Unabhängigkeit der Ethikkommissionen in Gefahr

Mit großer Mehrheit haben sich die Delegierten der Kammerversammlung der Ärztekammer Niedersachsen gegen das von der Bundesregierung geplante Medizinforschungsgesetz ausgesprochen. Parallel zu den bisher unabhängig arbeitenden Ethikkommissionen soll demnach eine dem Bundesgesundheitsministerium unterstellte bundesweit agierende Kommission eingesetzt werden. Die Ärztekammer Niedersachsen sieht die Gefahr der politischen Einflussnahme.

Einstimmiges Votum: Die Ärztekammer Niedersachsen ist gegen die aktuellen Pläne zur Einrichtung einer bundesweiten Ethikkommission. Foto: Christian Burkert / ÄKN

Rund 30 Ethikkommissionen in Deutschland überwachen derzeit die Zulassungen zur klinischen Prüfung im Rahmen der Arzneimittelforschung – sprich, der Durchführung von Studien unter Beteiligung freiwilliger Teilnehmerinnen und Teilnehmer. Forschende Pharmaunternehmen stellen hierfür einen Antrag bei einer der Kommissionen und erhalten von dieser eine bundesweit gültige Zulassung oder Ablehnung. Parallel zu diesem unabhängigen Prüfsystem will die Bundesregierung eine Bundes-Ethikkommission unter dem Dach des Bundesinstituts für Arzneimittel und Medizinprodukte (BfArM) aufbauen – und damit wäre sie eine nachgeordnete Bundesoberbehörde im Geschäftsbereich des Bundesgesundheitsministeriums. Einstimmighaben die 60 Delegierten der niedersächsischen Kammerversammlung jüngst eine Resolution gegen dieses Gesetzesvorhaben verabschiedet. „Eine von staatlichem Einfluss befreite ethische Bewertung ist das Fundament eines verlässlichen Patienten- und Probandenschutzes im Rahmen medizinischer Forschungsvorhaben“, unterstreicht Ärztekammerpräsidentin Dr. med. Martina Wenker. „Aus gutem Grunde – und gerade mit Blick auf die Erfahrungen im Dritten Reich – setzt die 1964 vom Weltärztebund verabschiedete und seitdem mehrfach weiterentwickelte Deklaration von Helsinki entsprechende ethische Standards für Forschung am Menschen.“

Demnach müssen Ethikkommissionen in der Lage sein, ihre Arbeit unabhängig von den Forschenden, den finanzierenden Unternehmen oder Organisationen und darüber hinaus frei von jeder anderen unzulässigen Beeinflussung verrichten zu können. Das seit Jahrzehnten in Deutschland bewährte System, in dem Forschungsvorhaben durch staatsferne Ethikkommissionen verpflichtend beurteilt werden, stellt dieses unabhängige Verfahren zur Wahrung der Rechte von Patientinnen und Patienten sowie Probandinnen und Probanden sicher. Ein Kernaspekt ist dabei, dass diese Kommissionen bei Institutionen der Selbstverwaltung, also selbstverwalteten Universitäten oder Landesärztekammern, angesiedelt sind.

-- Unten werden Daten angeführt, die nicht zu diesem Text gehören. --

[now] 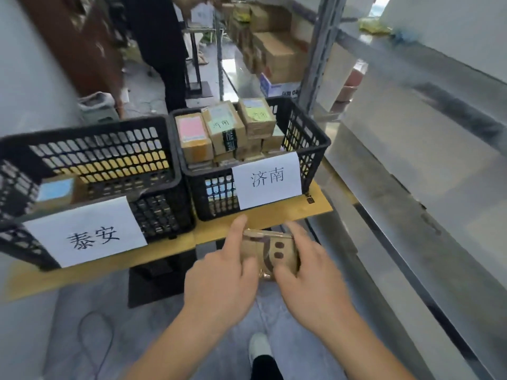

Die geplante Errichtung einer Bundes-Ethikkommission beim BfArM als nachgeordnete und weisungsgebundene staatliche Behörde stellt diese Unabhängigkeit bei der ethischen Bewertung von Studienvorhaben in Frage. Denn das Bundesgesundheitsministerium benennt nach dem im Referentenentwurf vorgesehenen Verfahren die Mitglieder der Kommission und genehmigt die Geschäftsordnung. Auch wenn die Geschäftsstelle der Bundes-Ethikkommission laut Entwurf des BfArM organisatorisch und inhaltlich unabhängig von der für die Genehmigung der klinischen Prüfung zuständigen Stelle eingerichtet werden soll, sieht die Ärztekammer Niedersachsen hier die Gefahr einer unmittelbaren politischen Einflussnahme auf die Entscheidungen der Bundes-Ethikkommission. „Mit den Prinzipien der ärztlichen Forschungsethik ist dies nicht vereinbar und aus diesem Grund kategorisch abzulehnen,“ betont Wenker.

Resolution der Kammerversammlung der Ärztekammer Niedersachsen

Die Delegierten der Kammerversammlung der Ärztekammer Niedersachsen lehnen den vorliegenden Referentenentwurf eines Medizinforschungsgesetzes des Bundesministeriums für Gesundheit und des Bundesministeriums für Umwelt, Naturschutz, nukleare Sicherheit und Verbraucherschutz mit aller Entschiedenheit ab und warnen eindringlich vor einer politischen Einflussnahme auf medizinische  Forschung durch eine Bundes-Ethikkommission. 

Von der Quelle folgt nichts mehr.